What the exercise asks: Copy each line from the entries that the word "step" appears in.

(Collected data entries)

****************************************

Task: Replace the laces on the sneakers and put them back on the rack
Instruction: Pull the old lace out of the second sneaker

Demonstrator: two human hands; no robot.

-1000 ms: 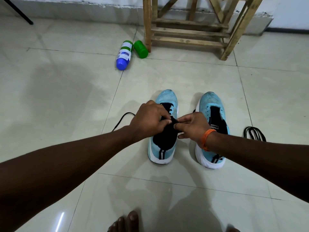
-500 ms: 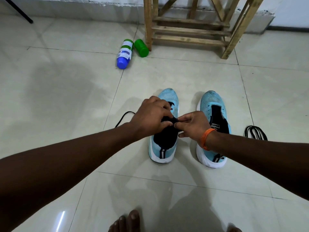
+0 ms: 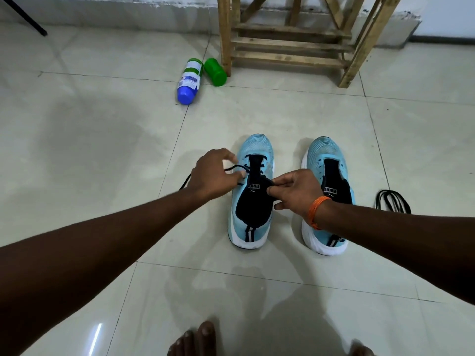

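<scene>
Left hand (image 3: 214, 173) pinches the black lace (image 3: 237, 167) sideways; right hand (image 3: 295, 190) pinches the left sneaker (image 3: 254, 147) at its tongue, mid-floor (image 3: 102, 155).

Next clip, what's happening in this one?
A person is threading a black lace into the left sneaker on the floor. The left hand pulls one end out sideways; the right hand pinches what looks like the other end over the tongue. Only the eyelets near the toe look laced. The right sneaker has no lace; a coiled lace lies beside it. Neither is on the wooden rack yet.
</scene>
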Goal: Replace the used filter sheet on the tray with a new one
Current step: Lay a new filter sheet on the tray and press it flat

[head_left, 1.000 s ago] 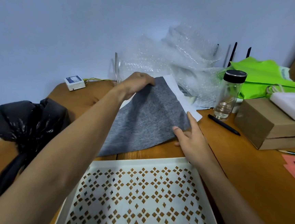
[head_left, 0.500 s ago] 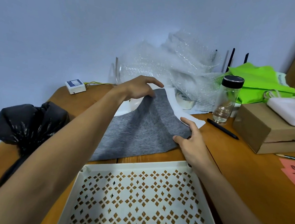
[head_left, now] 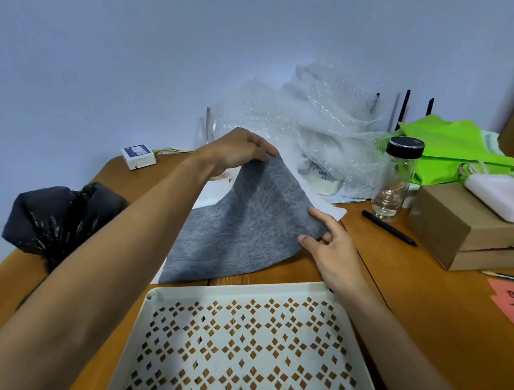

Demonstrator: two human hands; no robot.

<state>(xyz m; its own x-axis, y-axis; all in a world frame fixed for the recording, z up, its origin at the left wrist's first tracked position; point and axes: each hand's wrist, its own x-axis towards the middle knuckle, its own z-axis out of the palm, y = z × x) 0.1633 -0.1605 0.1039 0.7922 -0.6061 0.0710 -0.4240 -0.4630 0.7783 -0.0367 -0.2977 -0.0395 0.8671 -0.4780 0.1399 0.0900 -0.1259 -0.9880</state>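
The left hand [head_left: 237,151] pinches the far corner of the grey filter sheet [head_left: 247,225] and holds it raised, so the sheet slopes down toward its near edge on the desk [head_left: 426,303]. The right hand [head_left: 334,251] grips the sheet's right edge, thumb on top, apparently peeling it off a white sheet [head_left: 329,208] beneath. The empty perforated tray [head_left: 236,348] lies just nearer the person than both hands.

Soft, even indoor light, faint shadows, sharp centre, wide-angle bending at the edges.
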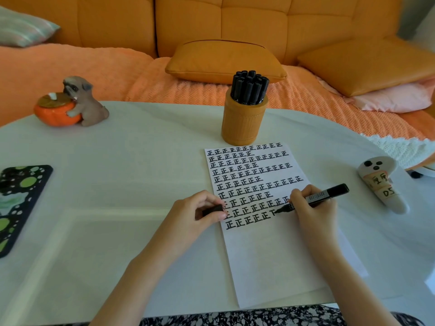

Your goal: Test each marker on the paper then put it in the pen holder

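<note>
Markers [249, 88] crowd the pen holder [243, 123], seemingly little room; open table [153, 149] leftward.

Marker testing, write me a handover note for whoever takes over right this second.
Right hand holds the uncapped marker, tip on the paper, partway through a character.
Left hand pinches its cap at the paper's left edge.
Pen holder stands beyond the paper, packed with capped markers.
Left: finish the mark, recap, drop it in the holder. No other loose marker shows.

A home living room: orange sofa [235, 22] with cushions [223, 61] behind a white table [117, 172].
</note>
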The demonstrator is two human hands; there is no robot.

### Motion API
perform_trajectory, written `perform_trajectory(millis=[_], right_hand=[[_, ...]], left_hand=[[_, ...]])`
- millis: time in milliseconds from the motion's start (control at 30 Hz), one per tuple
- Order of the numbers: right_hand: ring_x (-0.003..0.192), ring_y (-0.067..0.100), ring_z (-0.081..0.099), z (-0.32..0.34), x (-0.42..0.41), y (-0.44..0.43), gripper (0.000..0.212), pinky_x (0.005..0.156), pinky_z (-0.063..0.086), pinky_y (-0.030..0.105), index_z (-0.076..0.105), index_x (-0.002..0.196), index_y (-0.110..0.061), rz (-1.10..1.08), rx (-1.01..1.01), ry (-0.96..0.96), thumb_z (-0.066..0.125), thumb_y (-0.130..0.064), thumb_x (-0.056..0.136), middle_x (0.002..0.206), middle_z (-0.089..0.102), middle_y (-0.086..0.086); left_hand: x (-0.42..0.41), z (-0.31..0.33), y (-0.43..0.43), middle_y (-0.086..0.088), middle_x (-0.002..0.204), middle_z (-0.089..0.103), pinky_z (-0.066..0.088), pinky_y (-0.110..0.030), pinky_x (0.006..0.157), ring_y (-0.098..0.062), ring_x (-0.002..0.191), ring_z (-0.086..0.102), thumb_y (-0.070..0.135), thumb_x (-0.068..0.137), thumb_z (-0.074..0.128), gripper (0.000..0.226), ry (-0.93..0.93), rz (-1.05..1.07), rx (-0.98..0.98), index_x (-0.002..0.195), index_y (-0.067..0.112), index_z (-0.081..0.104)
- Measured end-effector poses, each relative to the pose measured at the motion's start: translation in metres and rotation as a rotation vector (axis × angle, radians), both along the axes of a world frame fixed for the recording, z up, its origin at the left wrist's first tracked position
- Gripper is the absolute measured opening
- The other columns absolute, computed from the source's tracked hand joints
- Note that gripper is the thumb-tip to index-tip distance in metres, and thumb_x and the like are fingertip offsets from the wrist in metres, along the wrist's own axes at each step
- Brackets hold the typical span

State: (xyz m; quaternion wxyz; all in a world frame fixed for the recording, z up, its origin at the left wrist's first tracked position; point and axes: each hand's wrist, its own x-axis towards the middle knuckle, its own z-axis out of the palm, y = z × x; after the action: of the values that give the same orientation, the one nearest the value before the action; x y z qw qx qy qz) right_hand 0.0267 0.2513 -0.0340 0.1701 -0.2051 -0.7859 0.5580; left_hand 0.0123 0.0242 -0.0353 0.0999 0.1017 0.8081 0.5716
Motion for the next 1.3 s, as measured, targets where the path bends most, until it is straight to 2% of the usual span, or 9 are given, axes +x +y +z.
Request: perform_trajectory(millis=[133,300,400,500,667,733,867,1100,1300], right_hand=[[0.054,0.013,0.029,0.0007,0.0007,-0.0011,0.031,0.053,0.02,0.029,0.04,0.063,0.004,0.004,-0.028,0.012,0.058,-0.009,0.084,0.053,0.039,0.001],[0.054,0.015,0.028,0.002,0.0021,-0.0032,0.033,0.052,0.019,0.028,0.041,0.066,0.006,0.031,-0.017,-0.001,0.059,-0.014,0.086,0.054,0.038,0.002],[0.053,0.015,0.027,0.0031,0.0019,-0.0037,0.034,0.052,0.019,0.029,0.041,0.066,0.007,0.032,-0.009,-0.001,0.059,-0.015,0.086,0.051,0.037,0.0],[0.049,0.011,0.023,0.0041,0.0024,-0.0045,0.034,0.05,0.018,0.028,0.042,0.066,0.007,0.043,0.006,-0.018,0.059,-0.014,0.087,0.04,0.037,-0.011],[0.043,0.007,0.021,0.0064,0.0027,-0.0056,0.03,0.043,0.017,0.021,0.041,0.064,0.005,0.04,0.018,-0.025,0.057,-0.009,0.085,0.035,0.037,-0.013],[0.042,0.007,0.02,0.0064,0.0024,-0.0054,0.028,0.043,0.016,0.022,0.041,0.062,0.0,0.04,0.022,-0.032,0.057,-0.007,0.083,0.036,0.033,-0.012],[0.047,0.007,0.019,0.0041,0.0017,-0.0033,0.031,0.045,0.015,0.024,0.035,0.061,0.002,0.043,0.03,-0.042,0.057,-0.005,0.081,0.044,0.026,-0.011],[0.047,0.008,0.02,0.0027,0.0013,-0.0029,0.03,0.043,0.015,0.022,0.034,0.06,0.002,0.04,0.044,-0.032,0.056,-0.004,0.079,0.05,0.027,-0.003],[0.047,0.008,0.02,0.0053,0.0023,-0.0037,0.028,0.043,0.015,0.022,0.036,0.061,0.003,0.039,0.021,-0.021,0.055,-0.003,0.08,0.039,0.031,-0.012]], left_hand=[[0.0,-0.0006,-0.0002,0.015,0.089,0.073,0.042,-0.005,0.078,0.006,0.087,0.066,0.021,0.079,0.072,0.013,-0.006,-0.003,0.007,0.087,0.029,0.066],[0.0001,-0.0011,-0.0005,0.015,0.089,0.073,0.043,-0.005,0.079,0.005,0.088,0.066,0.02,0.079,0.072,0.012,-0.003,-0.004,0.012,0.088,0.027,0.067],[0.0,-0.0011,-0.0004,0.014,0.09,0.073,0.042,-0.004,0.078,0.005,0.088,0.066,0.02,0.08,0.072,0.012,0.001,-0.004,0.007,0.088,0.027,0.067],[-0.0003,-0.0014,-0.0003,0.014,0.09,0.073,0.042,-0.004,0.078,0.005,0.088,0.066,0.02,0.079,0.072,0.012,-0.002,-0.004,0.011,0.088,0.027,0.067],[-0.0006,-0.0023,-0.0004,0.014,0.09,0.073,0.042,-0.005,0.079,0.004,0.089,0.066,0.021,0.079,0.073,0.013,-0.001,-0.004,0.005,0.087,0.03,0.066],[-0.0006,-0.0021,-0.0003,0.015,0.089,0.073,0.042,-0.004,0.079,0.005,0.088,0.066,0.021,0.079,0.073,0.013,0.0,-0.001,0.004,0.086,0.03,0.066],[-0.0007,-0.002,-0.0002,0.014,0.089,0.073,0.042,-0.004,0.078,0.005,0.088,0.066,0.021,0.079,0.073,0.013,-0.002,0.0,0.005,0.087,0.029,0.066],[-0.0007,-0.0015,-0.0003,0.013,0.09,0.073,0.041,-0.003,0.076,0.006,0.087,0.065,0.021,0.079,0.073,0.012,-0.001,0.001,0.001,0.088,0.026,0.067],[-0.0005,-0.0018,-0.0007,0.016,0.09,0.073,0.041,-0.004,0.077,0.007,0.088,0.065,0.021,0.079,0.073,0.014,-0.005,-0.005,0.006,0.085,0.031,0.066]])
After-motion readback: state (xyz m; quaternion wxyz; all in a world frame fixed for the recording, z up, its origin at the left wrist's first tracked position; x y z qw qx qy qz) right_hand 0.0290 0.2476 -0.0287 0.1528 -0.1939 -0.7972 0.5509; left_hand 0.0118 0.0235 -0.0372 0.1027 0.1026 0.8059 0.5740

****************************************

Result of this exercise:
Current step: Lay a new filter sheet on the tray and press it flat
- Note that gripper is the thumb-tip to index-tip distance in metres, and thumb_x and the like are fingertip offsets from the wrist in metres, along the wrist's own axes at each step

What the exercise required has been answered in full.